Nothing but the lines from the one containing "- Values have" through the end of the data below may appear in the response, each one exact.

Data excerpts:
....
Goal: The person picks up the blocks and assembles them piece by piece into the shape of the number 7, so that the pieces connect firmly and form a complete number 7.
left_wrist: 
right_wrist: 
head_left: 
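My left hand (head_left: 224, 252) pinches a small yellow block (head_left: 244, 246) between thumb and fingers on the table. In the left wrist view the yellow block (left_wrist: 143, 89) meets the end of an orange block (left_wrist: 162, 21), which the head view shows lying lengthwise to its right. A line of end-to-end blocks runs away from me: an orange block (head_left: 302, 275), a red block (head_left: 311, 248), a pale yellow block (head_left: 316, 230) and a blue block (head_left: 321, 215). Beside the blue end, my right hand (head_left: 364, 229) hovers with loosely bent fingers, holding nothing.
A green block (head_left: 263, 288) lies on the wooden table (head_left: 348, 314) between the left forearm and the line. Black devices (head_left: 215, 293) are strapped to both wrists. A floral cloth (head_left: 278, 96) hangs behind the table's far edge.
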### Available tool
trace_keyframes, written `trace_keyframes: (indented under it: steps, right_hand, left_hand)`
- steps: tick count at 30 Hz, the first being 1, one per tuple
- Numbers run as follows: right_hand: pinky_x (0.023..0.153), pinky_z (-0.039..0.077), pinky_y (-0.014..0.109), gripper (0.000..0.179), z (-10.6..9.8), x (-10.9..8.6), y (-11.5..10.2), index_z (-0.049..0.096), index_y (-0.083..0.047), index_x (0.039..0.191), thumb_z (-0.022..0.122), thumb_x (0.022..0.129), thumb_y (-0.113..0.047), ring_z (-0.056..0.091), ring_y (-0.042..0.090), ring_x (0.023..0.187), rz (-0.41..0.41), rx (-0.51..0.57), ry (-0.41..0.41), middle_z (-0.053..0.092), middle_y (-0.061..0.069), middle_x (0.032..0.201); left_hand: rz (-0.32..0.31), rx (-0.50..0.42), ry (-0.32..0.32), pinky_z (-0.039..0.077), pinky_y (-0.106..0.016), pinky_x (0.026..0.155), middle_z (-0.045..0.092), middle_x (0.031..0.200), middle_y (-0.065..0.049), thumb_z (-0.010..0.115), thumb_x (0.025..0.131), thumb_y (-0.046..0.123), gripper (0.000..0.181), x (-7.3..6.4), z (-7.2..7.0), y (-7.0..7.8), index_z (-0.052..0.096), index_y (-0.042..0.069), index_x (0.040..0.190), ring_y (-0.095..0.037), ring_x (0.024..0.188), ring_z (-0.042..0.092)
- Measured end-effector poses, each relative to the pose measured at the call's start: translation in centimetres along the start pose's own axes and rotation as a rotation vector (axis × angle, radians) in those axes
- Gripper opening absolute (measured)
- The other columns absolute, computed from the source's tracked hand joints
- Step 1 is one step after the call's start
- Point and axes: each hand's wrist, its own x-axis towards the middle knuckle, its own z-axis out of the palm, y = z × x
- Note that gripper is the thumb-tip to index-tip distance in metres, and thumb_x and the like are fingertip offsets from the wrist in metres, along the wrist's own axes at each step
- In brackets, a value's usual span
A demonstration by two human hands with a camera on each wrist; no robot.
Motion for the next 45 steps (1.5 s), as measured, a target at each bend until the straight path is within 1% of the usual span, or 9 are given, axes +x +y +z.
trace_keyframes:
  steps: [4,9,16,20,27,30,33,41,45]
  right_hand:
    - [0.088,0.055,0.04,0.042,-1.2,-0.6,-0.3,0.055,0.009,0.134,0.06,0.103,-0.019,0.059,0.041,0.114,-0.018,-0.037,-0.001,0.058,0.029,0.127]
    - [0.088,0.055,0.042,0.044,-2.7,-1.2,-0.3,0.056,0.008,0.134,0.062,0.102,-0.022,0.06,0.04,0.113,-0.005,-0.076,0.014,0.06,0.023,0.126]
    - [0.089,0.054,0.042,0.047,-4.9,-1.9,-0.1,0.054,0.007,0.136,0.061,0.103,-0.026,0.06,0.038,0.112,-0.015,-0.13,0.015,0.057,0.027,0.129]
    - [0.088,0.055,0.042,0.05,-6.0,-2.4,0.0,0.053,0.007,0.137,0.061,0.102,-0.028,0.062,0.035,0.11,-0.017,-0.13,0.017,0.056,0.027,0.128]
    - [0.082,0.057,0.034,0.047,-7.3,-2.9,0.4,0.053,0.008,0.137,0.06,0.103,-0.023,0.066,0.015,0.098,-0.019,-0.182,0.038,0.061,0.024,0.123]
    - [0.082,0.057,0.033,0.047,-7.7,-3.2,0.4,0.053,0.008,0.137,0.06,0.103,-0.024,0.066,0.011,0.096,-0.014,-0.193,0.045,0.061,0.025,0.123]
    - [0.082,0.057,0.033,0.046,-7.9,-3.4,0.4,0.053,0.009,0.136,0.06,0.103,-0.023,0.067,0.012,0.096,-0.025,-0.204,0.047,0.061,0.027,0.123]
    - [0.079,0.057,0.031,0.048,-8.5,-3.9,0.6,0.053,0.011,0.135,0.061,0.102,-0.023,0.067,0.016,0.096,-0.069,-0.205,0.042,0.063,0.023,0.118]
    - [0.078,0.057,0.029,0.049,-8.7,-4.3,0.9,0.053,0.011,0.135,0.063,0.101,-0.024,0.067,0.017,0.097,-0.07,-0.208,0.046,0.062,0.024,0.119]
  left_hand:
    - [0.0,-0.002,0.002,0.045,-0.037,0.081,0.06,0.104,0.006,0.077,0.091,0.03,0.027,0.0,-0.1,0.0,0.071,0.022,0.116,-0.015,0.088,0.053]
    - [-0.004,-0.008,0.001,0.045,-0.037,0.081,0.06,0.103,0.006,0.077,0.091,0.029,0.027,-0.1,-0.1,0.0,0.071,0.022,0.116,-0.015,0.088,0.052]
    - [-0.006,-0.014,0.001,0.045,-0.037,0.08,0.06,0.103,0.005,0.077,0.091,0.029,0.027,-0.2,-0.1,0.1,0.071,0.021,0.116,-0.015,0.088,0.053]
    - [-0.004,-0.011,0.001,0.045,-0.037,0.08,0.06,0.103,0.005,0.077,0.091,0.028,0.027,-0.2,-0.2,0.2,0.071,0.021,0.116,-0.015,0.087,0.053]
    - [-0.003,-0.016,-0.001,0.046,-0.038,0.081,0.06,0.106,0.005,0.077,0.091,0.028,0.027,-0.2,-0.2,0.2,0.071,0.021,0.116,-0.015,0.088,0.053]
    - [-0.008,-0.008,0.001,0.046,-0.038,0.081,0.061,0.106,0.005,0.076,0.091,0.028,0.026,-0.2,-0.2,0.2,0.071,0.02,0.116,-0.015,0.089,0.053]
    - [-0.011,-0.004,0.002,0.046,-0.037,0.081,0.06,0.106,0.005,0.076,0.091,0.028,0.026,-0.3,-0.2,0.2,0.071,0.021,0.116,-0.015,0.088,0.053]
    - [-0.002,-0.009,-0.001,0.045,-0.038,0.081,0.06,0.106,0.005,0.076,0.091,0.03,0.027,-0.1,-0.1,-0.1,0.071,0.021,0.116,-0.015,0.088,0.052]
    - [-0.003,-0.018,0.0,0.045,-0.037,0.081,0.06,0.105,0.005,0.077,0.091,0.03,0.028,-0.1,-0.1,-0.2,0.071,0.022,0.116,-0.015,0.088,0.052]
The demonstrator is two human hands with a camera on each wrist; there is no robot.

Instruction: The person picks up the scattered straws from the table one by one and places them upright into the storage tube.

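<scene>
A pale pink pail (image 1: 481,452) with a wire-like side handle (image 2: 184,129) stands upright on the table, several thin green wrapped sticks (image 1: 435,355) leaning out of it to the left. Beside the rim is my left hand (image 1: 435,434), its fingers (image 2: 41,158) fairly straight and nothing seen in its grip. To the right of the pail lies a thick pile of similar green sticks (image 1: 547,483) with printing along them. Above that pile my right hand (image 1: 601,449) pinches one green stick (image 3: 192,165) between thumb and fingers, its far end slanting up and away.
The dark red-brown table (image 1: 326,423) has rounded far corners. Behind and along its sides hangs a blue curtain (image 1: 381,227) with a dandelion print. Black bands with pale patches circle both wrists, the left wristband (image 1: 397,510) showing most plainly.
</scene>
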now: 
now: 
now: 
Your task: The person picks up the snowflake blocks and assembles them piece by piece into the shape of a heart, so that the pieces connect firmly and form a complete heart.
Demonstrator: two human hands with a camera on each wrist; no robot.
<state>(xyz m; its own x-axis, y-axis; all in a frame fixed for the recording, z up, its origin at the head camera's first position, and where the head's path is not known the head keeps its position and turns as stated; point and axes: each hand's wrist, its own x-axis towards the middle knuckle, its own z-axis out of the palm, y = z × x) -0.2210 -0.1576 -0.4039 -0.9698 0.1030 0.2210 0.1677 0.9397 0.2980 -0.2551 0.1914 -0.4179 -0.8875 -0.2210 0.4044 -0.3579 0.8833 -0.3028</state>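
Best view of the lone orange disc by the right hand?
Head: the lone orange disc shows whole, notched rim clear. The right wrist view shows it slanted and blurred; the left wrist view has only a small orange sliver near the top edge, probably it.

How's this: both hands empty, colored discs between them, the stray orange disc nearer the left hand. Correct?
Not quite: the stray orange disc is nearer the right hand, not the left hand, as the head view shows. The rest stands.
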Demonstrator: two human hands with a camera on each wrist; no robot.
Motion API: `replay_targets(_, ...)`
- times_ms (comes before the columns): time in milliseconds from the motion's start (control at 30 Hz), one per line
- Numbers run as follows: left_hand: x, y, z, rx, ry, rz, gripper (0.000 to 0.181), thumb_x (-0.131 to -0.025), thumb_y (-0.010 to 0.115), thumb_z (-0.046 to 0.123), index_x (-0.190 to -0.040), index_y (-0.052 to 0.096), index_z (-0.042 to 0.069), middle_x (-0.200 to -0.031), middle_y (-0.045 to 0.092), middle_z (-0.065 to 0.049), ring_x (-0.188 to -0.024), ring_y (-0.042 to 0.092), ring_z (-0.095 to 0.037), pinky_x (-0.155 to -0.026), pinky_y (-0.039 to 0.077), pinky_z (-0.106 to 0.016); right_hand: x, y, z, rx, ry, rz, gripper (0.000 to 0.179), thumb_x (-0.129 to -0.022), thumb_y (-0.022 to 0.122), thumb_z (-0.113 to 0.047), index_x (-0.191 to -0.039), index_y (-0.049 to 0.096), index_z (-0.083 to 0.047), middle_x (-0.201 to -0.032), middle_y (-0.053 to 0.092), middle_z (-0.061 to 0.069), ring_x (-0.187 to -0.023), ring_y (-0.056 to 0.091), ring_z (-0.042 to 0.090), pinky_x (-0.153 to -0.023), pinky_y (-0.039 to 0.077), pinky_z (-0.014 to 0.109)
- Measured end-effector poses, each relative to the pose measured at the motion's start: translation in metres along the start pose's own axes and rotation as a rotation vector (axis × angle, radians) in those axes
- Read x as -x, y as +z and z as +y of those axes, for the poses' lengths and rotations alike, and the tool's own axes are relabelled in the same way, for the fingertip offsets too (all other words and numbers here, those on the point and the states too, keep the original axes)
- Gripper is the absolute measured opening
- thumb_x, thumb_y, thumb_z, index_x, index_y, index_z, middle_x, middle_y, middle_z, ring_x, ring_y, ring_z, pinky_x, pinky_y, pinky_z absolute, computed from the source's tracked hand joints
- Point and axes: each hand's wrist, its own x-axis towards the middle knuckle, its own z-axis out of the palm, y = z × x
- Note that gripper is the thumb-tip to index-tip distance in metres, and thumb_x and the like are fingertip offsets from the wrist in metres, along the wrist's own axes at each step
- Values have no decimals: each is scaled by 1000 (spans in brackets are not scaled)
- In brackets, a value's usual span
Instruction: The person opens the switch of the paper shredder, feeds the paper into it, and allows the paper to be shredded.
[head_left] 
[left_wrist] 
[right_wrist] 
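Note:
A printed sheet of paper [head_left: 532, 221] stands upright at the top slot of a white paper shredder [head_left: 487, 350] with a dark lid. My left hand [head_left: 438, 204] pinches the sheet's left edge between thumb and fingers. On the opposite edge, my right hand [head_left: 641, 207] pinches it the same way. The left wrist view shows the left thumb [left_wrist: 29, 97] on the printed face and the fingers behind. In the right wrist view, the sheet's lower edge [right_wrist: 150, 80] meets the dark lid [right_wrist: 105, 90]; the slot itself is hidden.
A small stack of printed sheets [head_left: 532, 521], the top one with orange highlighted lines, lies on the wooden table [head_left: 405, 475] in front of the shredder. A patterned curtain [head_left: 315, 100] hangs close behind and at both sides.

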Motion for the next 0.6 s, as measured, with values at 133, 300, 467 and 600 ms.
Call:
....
Answer section:
- Values have no decimals: each is scaled by 1000 (spans in brackets are not scaled)
- In brackets, a value's usual span
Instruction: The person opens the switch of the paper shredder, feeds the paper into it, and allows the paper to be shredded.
[head_left] 
[left_wrist] 
[right_wrist] 
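Note:
A printed sheet of paper [head_left: 532, 221] stands upright at the top slot of a white paper shredder [head_left: 487, 350] with a dark lid. My left hand [head_left: 438, 204] pinches the sheet's left edge between thumb and fingers. On the opposite edge, my right hand [head_left: 641, 207] pinches it the same way. The left wrist view shows the left thumb [left_wrist: 29, 97] on the printed face and the fingers behind. In the right wrist view, the sheet's lower edge [right_wrist: 150, 80] meets the dark lid [right_wrist: 105, 90]; the slot itself is hidden.
A small stack of printed sheets [head_left: 532, 521], the top one with orange highlighted lines, lies on the wooden table [head_left: 405, 475] in front of the shredder. A patterned curtain [head_left: 315, 100] hangs close behind and at both sides.
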
Motion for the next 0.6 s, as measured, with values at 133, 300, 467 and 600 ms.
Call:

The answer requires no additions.